## WHAT IS BEING ASKED
The word to look for is "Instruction". Report every line of the entries below that has it.

## DATA SHOWN

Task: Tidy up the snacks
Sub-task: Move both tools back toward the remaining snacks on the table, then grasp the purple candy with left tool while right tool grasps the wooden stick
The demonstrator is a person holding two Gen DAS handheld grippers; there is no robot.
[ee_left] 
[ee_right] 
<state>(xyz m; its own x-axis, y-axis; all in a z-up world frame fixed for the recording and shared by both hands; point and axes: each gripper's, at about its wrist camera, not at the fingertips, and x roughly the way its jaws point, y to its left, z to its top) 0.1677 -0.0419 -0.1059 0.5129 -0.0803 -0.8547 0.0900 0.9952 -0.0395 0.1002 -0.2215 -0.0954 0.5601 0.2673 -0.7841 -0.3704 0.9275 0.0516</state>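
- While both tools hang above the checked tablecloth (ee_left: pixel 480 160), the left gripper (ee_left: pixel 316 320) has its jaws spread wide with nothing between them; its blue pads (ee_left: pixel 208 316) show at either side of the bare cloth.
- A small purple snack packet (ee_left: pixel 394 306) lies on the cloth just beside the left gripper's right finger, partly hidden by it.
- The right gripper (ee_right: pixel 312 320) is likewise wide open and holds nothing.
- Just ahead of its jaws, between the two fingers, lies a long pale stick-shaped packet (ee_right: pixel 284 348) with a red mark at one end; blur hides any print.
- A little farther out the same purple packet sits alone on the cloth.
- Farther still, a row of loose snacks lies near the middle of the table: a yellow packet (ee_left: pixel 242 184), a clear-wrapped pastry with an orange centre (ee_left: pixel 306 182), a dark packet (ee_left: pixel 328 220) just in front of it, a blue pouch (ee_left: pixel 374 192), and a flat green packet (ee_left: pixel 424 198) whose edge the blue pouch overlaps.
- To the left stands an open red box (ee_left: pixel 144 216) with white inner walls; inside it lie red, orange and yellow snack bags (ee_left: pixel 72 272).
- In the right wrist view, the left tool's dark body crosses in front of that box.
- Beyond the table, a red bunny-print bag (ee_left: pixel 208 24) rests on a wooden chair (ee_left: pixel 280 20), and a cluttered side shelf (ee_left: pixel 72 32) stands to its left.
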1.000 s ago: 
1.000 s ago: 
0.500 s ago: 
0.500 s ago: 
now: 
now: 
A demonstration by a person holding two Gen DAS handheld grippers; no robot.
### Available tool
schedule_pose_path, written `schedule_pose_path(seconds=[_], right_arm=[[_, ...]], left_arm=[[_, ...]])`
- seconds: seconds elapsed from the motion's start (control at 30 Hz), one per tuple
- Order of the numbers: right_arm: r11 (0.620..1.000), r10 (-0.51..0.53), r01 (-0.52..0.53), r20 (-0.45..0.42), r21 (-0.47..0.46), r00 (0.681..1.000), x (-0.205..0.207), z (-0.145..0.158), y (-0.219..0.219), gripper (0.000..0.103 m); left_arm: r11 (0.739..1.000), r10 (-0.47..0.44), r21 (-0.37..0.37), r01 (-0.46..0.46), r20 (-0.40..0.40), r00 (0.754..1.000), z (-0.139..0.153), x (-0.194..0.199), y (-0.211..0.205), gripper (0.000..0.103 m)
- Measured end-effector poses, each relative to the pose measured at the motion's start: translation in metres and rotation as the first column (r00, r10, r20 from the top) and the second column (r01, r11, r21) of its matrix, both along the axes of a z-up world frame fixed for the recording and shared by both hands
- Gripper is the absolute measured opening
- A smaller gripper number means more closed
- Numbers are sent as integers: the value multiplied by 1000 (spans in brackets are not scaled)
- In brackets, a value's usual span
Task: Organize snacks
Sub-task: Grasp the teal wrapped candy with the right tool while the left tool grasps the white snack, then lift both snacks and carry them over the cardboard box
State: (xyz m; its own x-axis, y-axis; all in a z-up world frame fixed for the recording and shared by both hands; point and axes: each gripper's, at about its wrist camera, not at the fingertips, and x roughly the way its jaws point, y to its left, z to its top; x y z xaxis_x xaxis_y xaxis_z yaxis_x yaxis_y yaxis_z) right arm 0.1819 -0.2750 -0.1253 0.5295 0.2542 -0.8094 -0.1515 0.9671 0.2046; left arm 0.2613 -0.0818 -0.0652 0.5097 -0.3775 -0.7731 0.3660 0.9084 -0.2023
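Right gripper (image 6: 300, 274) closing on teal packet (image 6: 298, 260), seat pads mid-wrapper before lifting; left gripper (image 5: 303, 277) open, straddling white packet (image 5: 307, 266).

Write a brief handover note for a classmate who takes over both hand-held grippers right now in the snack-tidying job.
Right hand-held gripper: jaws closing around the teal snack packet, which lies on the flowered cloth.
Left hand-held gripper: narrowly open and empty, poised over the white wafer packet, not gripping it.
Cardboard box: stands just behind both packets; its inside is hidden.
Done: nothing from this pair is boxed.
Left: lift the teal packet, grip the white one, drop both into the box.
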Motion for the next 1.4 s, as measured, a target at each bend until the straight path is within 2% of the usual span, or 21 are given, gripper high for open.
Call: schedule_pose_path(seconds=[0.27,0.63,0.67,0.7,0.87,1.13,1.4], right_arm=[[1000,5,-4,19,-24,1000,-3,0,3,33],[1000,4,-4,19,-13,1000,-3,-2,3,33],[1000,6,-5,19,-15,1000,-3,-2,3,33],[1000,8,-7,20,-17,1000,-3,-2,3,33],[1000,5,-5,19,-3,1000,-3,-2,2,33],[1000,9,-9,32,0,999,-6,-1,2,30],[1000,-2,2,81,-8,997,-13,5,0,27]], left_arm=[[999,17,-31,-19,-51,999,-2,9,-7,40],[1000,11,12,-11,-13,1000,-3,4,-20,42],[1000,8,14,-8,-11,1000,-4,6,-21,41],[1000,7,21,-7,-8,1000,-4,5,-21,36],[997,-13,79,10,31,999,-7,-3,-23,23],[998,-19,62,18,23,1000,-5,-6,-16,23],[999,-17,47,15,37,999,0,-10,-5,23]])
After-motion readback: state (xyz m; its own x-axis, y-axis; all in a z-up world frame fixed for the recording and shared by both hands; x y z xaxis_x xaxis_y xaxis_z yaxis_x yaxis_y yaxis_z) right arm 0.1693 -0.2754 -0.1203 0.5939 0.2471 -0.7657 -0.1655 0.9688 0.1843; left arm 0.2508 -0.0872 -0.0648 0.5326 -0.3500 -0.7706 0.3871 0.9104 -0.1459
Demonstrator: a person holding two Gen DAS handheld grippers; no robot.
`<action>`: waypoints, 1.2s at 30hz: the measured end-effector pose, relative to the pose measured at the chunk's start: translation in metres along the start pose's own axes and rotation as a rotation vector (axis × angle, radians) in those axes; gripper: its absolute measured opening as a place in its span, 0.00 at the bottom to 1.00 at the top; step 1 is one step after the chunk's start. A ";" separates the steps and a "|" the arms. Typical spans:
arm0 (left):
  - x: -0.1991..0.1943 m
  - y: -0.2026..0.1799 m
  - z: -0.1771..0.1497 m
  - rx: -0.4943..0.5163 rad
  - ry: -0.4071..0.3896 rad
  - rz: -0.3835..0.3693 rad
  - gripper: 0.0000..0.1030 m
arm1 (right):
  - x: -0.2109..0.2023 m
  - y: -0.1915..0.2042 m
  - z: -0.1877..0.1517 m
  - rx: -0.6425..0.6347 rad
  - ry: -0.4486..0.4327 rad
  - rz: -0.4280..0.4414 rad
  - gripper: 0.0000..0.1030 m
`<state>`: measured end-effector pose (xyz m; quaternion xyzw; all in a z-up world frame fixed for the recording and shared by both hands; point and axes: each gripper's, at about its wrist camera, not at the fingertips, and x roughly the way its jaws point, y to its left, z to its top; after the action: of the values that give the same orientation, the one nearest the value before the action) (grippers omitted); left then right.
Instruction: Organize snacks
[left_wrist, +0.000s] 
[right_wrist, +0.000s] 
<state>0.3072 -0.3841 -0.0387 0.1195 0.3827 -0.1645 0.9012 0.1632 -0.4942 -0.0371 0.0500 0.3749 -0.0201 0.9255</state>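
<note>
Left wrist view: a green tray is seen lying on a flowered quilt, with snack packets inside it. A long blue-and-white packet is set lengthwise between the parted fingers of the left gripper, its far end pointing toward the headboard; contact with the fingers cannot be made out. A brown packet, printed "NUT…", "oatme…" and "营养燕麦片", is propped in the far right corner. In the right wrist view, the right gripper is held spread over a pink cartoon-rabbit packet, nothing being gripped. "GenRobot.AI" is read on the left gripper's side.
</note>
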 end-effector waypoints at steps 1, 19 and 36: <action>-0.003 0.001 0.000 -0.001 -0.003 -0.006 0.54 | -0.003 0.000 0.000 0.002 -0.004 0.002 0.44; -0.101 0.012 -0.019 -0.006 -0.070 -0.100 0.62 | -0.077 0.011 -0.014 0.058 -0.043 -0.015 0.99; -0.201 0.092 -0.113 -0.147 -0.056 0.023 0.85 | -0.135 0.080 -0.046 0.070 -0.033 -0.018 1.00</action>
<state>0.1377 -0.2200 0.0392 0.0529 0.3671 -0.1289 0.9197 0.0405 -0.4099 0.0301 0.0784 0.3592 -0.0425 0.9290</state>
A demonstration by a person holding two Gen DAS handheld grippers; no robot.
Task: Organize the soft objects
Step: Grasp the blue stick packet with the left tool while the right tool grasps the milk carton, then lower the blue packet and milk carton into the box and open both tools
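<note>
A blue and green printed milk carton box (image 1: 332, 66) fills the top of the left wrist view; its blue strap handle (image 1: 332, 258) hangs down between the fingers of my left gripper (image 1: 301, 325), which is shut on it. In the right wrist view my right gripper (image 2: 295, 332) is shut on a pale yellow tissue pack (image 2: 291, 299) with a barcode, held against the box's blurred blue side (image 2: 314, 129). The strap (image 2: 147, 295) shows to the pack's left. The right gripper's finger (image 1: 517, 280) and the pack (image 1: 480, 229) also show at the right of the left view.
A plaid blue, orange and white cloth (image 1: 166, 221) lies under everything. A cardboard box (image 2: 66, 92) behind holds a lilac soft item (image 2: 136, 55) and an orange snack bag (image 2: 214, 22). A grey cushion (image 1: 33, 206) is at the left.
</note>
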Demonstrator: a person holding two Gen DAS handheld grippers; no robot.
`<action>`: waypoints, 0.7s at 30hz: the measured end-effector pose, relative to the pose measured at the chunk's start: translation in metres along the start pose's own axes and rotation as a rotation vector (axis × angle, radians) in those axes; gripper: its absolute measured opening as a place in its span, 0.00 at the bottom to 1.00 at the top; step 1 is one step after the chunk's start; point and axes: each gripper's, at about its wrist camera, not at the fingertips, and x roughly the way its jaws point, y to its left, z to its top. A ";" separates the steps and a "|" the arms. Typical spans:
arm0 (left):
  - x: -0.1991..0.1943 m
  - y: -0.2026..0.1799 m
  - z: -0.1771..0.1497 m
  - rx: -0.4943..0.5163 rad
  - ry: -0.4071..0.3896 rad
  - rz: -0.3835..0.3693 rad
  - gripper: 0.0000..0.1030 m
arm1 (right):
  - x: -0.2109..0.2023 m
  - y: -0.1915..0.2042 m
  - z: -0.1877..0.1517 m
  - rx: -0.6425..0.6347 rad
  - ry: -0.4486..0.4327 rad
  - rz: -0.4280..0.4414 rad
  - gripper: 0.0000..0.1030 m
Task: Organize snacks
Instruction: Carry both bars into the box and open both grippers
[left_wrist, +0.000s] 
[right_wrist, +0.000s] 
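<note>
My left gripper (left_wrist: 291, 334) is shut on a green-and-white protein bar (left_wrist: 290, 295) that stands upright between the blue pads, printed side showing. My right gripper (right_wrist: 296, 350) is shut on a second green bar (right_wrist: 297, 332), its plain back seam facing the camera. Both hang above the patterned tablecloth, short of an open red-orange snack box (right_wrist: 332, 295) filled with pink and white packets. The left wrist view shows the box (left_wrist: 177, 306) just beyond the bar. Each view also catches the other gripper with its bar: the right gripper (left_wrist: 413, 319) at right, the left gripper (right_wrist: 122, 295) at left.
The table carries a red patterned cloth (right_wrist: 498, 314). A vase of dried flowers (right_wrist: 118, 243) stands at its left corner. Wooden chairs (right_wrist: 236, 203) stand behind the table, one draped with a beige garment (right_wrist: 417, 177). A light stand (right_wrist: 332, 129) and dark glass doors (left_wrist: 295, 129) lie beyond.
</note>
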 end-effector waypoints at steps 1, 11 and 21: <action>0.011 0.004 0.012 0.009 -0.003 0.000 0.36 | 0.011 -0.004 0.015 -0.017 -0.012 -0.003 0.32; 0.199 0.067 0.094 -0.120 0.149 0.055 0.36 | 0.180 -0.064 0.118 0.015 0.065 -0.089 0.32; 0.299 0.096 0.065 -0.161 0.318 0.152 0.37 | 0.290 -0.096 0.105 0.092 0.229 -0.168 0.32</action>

## ANSWER AREA
Instruction: Organize snacks
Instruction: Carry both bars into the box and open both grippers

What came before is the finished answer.